A system that allows Italian copyright owners to order the removal of pirated content online has gone live.
The procedure, which became effective on March 31, requires rights owners to contact Italy’s Communications Regulatory Authority (Agcom) about alleged infringement. If Agcom agrees to remove content, it orders the relevant internet service provider (ISP) to take it down.
But the new system does not apply to content on peer-to-peer file-sharing sites.
ISPs must comply with a takedown order within three days or face fines ranging from €10,000 to €258,000 ($13,800 to $355,000).
However, three consumer associations have reportedly filed a lawsuit that aims to block the new system, arguing it is unfair.
According to Telecompaper, Altroconsumo, Assoprovider and Assintel appealed at the Regional Administrative Court of Lazio, saying the system amounts to “an exercise in repression that fails to provide for any appeal to courts, as required by the constitution”.

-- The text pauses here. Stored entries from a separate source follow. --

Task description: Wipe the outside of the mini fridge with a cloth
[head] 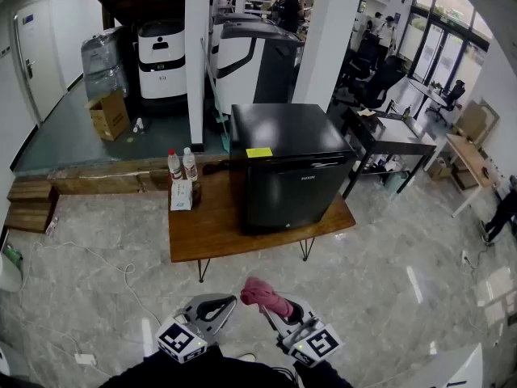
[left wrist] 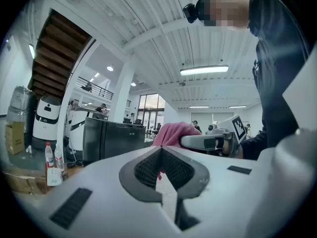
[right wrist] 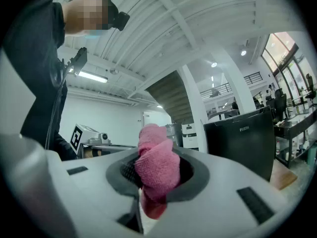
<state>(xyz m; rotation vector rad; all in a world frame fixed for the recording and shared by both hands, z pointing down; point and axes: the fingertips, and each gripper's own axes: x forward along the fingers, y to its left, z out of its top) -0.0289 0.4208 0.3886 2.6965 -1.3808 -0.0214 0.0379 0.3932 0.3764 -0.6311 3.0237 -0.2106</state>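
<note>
Ahead on low wooden worktop (head: 210, 233): black boxy mini fridge (head: 287, 168), well apart from both my grippers, not yet touched.
- Step, my guess: bring cloth to fridge and start wiping.
- Do it well: step closer, pinch firm, press bunched end flat on top panel, overlapping strokes, then door and sides. Steer clear of two clear plastic bottles (head: 182, 166) beside fridge.
- My right gripper (right wrist: 156, 177): jaws clamped on pink fluffy cloth (right wrist: 154, 165), wad bulging above pads.
- My left gripper (left wrist: 161, 170): jaws closed, pads meeting at tip, nothing between.
</note>
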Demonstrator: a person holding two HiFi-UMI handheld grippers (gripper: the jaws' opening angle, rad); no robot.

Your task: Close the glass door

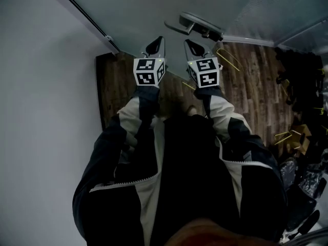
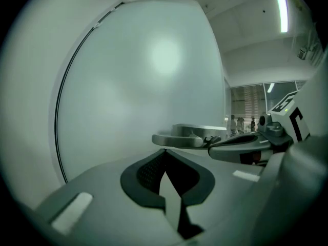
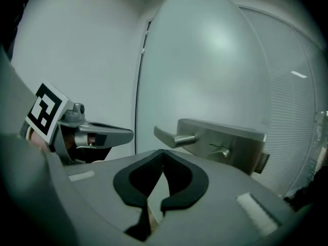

Agcom published details of the ‘notice and takedown’ system as part of a new regulation in December last year.
If it accepts rights owners’ requests, the independent authority itself must order ISP action within 35 days.
EU countries have taken different approaches to online infringement. In the UK, rights owners must go to court to have sites offering pirated content blocked. France, which has similar systems in place, also operates a ‘three-strike’ system under which repeat offenders can be fined up to €1,500.